Essa compreensão não vem com naturalidade. Ainda há muito preconceito em falar de saúde mental sem cair na armadilha de achar que esconder os sintomas e se manter resiliente é demonstração de força e comprometimento com a companhia. A cultura organizacional das empresas também reforça essa postura. É comum ver funcionários de todos os níveis hierárquicos suportando cargas horárias extremas e acúmulo de funções para causar boa impressão — eis uma das características dos tempos atuais, tão premidos, tão exigentes.

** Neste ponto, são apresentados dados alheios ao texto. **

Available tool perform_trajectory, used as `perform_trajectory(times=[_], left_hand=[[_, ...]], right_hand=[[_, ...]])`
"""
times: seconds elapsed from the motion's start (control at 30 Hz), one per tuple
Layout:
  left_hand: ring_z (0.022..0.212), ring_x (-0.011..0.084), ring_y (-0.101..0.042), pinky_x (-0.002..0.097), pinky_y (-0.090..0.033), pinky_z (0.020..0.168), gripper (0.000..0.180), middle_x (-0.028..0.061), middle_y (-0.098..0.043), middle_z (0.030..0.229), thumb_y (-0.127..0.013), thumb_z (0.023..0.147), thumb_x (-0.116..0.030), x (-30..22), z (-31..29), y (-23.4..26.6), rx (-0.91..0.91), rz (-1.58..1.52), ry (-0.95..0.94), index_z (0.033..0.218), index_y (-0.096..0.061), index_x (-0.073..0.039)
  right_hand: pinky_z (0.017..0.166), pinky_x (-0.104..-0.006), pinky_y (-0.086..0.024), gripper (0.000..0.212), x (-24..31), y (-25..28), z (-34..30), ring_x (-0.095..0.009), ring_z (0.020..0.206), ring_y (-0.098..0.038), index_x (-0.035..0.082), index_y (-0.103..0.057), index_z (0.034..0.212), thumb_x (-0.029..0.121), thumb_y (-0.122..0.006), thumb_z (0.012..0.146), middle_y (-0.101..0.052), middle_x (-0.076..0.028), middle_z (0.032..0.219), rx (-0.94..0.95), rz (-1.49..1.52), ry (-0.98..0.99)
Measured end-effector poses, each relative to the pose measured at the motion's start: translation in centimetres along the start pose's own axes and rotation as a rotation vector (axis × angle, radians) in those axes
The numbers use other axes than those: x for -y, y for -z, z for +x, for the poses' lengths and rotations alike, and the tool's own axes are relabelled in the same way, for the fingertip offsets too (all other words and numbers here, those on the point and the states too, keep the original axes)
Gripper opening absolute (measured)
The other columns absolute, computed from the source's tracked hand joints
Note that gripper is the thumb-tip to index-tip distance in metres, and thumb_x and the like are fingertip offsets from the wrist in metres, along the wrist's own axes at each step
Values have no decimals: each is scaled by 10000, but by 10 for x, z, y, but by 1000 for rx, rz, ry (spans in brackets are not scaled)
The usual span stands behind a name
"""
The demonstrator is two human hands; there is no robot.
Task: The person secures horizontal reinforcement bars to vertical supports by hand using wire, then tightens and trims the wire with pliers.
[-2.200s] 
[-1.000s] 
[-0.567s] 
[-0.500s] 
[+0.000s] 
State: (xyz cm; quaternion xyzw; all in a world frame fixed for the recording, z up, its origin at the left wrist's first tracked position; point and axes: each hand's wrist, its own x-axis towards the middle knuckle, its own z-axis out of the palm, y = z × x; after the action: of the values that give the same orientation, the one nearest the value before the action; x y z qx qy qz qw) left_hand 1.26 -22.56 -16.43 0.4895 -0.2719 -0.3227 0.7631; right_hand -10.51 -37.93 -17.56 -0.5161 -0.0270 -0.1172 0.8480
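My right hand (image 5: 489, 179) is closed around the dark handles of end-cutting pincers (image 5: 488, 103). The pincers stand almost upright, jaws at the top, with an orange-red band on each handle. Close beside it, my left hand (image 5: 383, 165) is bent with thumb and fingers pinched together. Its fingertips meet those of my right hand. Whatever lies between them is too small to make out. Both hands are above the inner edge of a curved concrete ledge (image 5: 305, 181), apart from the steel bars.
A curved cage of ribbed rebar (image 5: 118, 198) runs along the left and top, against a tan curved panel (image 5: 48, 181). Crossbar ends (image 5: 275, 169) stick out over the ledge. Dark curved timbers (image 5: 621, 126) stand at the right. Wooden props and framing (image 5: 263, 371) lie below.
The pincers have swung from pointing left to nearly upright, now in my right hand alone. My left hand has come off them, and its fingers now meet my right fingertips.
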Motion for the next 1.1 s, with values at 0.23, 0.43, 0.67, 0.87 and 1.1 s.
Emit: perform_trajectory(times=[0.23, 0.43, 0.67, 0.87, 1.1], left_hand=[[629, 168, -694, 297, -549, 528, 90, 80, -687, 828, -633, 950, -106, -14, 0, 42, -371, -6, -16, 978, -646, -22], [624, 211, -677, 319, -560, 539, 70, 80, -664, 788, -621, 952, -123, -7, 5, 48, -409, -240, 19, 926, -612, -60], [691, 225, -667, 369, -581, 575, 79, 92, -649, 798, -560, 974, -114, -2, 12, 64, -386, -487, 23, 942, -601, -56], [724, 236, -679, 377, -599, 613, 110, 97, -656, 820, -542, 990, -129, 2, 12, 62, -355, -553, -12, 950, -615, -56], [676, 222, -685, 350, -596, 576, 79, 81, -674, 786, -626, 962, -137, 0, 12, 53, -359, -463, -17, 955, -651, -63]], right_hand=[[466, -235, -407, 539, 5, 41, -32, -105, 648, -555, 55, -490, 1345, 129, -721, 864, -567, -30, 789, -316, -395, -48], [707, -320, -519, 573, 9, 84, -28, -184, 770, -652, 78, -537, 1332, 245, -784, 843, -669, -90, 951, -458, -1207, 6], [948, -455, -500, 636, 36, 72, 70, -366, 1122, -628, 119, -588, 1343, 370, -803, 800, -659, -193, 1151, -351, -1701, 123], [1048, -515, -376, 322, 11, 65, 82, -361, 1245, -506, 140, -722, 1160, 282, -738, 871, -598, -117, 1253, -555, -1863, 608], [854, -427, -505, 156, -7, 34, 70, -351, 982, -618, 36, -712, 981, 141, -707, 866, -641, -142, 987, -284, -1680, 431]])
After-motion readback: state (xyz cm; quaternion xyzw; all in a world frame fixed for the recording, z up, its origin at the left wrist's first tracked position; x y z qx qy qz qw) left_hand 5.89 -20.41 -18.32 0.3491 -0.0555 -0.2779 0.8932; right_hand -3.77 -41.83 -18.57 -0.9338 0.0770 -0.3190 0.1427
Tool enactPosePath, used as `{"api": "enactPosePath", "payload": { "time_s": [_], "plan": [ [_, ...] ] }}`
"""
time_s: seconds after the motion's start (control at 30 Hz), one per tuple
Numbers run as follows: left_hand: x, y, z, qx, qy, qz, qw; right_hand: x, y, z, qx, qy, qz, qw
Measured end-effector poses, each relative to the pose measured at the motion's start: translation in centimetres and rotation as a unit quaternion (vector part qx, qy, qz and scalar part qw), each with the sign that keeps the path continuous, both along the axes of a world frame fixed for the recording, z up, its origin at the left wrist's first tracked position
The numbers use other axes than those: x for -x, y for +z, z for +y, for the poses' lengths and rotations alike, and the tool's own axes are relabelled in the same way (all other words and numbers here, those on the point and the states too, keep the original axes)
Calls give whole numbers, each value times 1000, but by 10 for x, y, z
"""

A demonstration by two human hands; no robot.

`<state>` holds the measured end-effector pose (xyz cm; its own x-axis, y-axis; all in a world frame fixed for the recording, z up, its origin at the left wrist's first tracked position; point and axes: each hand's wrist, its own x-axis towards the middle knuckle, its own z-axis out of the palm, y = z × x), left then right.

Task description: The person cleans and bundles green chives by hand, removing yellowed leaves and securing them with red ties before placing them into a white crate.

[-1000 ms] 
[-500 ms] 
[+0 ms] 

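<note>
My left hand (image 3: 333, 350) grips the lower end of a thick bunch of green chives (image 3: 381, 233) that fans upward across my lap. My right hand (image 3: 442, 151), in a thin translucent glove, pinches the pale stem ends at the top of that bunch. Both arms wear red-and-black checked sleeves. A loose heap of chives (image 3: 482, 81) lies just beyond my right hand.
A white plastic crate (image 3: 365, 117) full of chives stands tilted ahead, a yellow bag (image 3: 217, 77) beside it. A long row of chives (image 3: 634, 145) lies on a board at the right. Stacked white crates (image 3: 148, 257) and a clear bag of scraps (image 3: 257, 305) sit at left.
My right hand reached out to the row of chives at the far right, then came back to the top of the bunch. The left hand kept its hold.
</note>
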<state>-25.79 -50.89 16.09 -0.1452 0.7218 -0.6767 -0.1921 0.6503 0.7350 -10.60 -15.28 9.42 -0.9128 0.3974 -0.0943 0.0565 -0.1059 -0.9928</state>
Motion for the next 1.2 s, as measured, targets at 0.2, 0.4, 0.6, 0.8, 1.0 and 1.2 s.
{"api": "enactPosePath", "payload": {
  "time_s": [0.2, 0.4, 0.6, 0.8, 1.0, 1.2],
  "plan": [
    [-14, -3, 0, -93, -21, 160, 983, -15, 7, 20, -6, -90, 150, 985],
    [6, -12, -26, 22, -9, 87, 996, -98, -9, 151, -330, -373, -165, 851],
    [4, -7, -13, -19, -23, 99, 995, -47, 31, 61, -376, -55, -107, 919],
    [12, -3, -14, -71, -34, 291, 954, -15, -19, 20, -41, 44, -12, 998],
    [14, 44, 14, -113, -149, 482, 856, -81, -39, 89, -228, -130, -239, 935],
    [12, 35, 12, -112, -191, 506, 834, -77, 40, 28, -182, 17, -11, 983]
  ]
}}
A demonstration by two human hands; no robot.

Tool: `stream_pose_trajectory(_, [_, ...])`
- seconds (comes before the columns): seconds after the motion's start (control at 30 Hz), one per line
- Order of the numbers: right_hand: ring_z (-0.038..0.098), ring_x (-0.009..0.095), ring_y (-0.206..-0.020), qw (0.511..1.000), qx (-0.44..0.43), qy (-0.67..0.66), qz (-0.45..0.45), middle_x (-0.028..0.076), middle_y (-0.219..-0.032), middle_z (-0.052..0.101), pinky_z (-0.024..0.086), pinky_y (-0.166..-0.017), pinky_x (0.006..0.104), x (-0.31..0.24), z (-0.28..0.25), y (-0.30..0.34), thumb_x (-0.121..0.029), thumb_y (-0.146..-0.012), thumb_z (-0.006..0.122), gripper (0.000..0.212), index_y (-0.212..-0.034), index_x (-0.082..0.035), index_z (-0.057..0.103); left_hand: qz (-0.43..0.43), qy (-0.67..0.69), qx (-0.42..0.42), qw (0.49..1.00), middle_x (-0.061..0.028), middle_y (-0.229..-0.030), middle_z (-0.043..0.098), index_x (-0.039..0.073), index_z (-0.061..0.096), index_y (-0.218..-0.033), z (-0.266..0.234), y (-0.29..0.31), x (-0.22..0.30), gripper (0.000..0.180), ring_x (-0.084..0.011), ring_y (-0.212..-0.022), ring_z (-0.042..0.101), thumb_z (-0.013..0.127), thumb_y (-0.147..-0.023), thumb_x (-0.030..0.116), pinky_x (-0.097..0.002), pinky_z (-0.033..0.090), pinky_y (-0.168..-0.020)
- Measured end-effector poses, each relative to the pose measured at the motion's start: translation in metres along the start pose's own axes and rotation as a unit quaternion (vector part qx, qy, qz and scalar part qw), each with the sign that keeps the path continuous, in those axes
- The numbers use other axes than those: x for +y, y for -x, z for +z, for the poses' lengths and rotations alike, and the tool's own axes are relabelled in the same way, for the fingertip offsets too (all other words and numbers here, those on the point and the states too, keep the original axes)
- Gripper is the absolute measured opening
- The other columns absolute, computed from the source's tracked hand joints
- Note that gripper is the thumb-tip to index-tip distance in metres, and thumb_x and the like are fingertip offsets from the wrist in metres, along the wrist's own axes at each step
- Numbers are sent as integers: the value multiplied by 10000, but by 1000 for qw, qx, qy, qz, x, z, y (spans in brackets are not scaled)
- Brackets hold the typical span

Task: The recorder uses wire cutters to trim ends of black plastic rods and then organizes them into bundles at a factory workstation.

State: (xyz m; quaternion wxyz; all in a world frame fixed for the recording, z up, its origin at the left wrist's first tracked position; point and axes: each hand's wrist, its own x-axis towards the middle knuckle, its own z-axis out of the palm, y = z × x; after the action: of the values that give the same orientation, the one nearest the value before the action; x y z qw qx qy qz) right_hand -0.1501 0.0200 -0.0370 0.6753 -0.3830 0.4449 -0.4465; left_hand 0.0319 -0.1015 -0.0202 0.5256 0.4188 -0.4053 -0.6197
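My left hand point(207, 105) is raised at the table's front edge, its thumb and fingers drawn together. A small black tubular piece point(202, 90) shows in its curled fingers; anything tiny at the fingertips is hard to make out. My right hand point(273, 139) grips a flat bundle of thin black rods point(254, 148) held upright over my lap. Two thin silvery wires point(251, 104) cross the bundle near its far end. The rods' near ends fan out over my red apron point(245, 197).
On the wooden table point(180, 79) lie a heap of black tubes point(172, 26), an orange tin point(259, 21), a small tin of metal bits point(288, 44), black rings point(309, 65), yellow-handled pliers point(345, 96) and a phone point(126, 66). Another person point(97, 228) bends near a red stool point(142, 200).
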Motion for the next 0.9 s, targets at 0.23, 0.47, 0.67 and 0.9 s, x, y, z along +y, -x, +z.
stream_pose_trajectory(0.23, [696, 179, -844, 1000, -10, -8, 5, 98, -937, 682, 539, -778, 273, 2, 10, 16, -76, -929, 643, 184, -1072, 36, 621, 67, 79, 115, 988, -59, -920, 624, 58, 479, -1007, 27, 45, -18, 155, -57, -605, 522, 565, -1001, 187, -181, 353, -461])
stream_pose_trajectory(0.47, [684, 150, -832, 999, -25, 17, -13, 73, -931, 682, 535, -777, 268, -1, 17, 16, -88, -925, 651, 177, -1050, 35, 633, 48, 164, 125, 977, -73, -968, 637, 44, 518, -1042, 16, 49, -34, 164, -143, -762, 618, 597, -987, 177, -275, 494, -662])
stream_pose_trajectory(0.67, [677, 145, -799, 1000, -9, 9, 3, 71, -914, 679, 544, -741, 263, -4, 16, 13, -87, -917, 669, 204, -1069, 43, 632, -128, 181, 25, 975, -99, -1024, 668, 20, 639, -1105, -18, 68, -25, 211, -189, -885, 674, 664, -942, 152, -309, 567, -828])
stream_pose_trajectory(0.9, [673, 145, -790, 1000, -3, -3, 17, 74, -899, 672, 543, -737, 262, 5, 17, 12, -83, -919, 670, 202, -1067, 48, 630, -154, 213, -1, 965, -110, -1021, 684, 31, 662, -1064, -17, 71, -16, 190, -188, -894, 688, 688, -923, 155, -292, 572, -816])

Como mudar esse cenário? A solução começa pela capacitação das lideranças para entender o problema, identificar quando o colaborador precisa de ajuda e apontar o caminho correto. “As empresas fogem com medo de trazer o tema à tona”, diz Raquel Dilguerian Conceição, head de Saúde Populacional e Corporativa do Hospital Israelita Albert Einstein. “O assunto precisa ser trazido à tona baseado em evidências, e assim deixa de ser uma fofoca de corredor”. A partir da experiência do programa de saúde mental implantado na instituição antes ainda de a pandemia começar, Raquel e seu grupo de trabalho criaram um programa aplicável em empresas. O modelo contempla o diagnóstico dessas companhias, cursos de formação, desenvolvimento de indicadores para entender o nível de maturidade da discussão sobre o tema no ambiente corporativo e a capacitação de profissionais de saúde. Em menos de quatro meses desde o lançamento do programa, Conceição já estava trabalhando com doze clientes.
O fundamental, no avesso do esgotamento, é criar uma estratégia de longo prazo que instale a saúde mental como pilar. Não se trata de montar salas de descompressão com pufes coloridos, de oferecer consoles de videogame e mesas de pingue-pongue ou de instalar máquinas automáticas de comida. Esse tipo de benefício ficou popular entre as empresas de tecnologia do Vale do Silício e chegou ao Brasil com tudo. Mal não faz, evidentemente, e é louvável que executivos pensem no conforto de suas equipes, mas está longe de ser a solução. “Sabemos que é difícil mudar velhos hábitos, mas vemos o futuro com otimismo”, diz Rui Brandão, fundador e CEO da Zenklub. A empresa nasceu em 2016 como uma plataforma digital para conectar pessoas e psicólogos, e hoje oferece pacotes para o mundo corporativo. Segundo a startup, as consultas on-line cresceram 151% no 1º semestre de 2021 ante o mesmo período de 2020, saltando para 50 000 sessões por mês. As consultas citando a expressão burnout tiveram um aumento de 397%. “Alguns de nossos clientes já têm maturidade com o problema, outros ainda dão os primeiros passos”, diz Brandão.
É ciclo de aprendizado natural. Desde a Revolução Industrial do século XVIII, em que se passou a viver mais em fábricas do que em casa, as empresas desenvolveram mecanismos para atender às necessidades dos trabalhadores, de horários de descanso e alimentação a sessões de ginástica laboral, que no início eram uma liberalidade e com o tempo viraram lei em boa parte dos países. Nem sempre, contudo, as adaptações acontecem na velocidade necessária, é verdade. Invariavelmente, precisam de um empurrão — e a novidade apresentada pela OMS na virada do ano, ao classificar a síndrome de burnout, tem imensa força. Convém, no entanto, não transferir toda a culpa ao ambiente corporativo. Reconhecer os próprios limites e saber quando parar (às vezes, é preciso) é decisivo.